• [What you are asked to do]:
Repeat exactly, please, the lines that begin at the start of the listing and end at the line holding "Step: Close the".

• [Data excerpt]:
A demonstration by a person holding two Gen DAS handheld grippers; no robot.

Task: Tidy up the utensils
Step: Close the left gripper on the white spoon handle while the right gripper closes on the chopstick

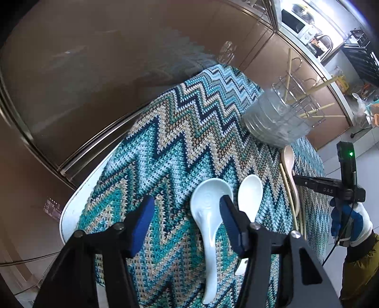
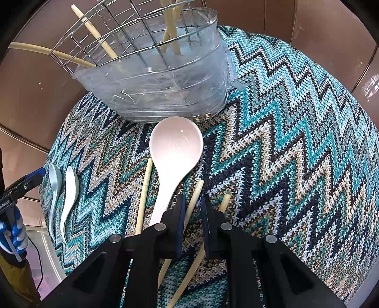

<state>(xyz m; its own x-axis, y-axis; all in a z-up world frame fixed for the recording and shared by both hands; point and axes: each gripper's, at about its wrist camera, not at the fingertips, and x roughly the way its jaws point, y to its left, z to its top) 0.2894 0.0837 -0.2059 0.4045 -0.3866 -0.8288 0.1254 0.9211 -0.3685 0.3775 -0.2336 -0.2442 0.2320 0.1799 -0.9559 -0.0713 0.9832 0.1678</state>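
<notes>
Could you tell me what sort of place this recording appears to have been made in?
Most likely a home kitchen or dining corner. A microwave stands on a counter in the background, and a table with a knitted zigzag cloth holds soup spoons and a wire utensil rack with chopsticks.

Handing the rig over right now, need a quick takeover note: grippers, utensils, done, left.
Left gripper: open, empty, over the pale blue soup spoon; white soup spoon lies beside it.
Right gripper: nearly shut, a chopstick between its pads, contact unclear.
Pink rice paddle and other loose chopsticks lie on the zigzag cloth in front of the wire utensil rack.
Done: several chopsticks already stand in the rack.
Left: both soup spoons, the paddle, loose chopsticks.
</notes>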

• [Task answer]:
A demonstration by a person holding two Gen DAS handheld grippers; no robot.

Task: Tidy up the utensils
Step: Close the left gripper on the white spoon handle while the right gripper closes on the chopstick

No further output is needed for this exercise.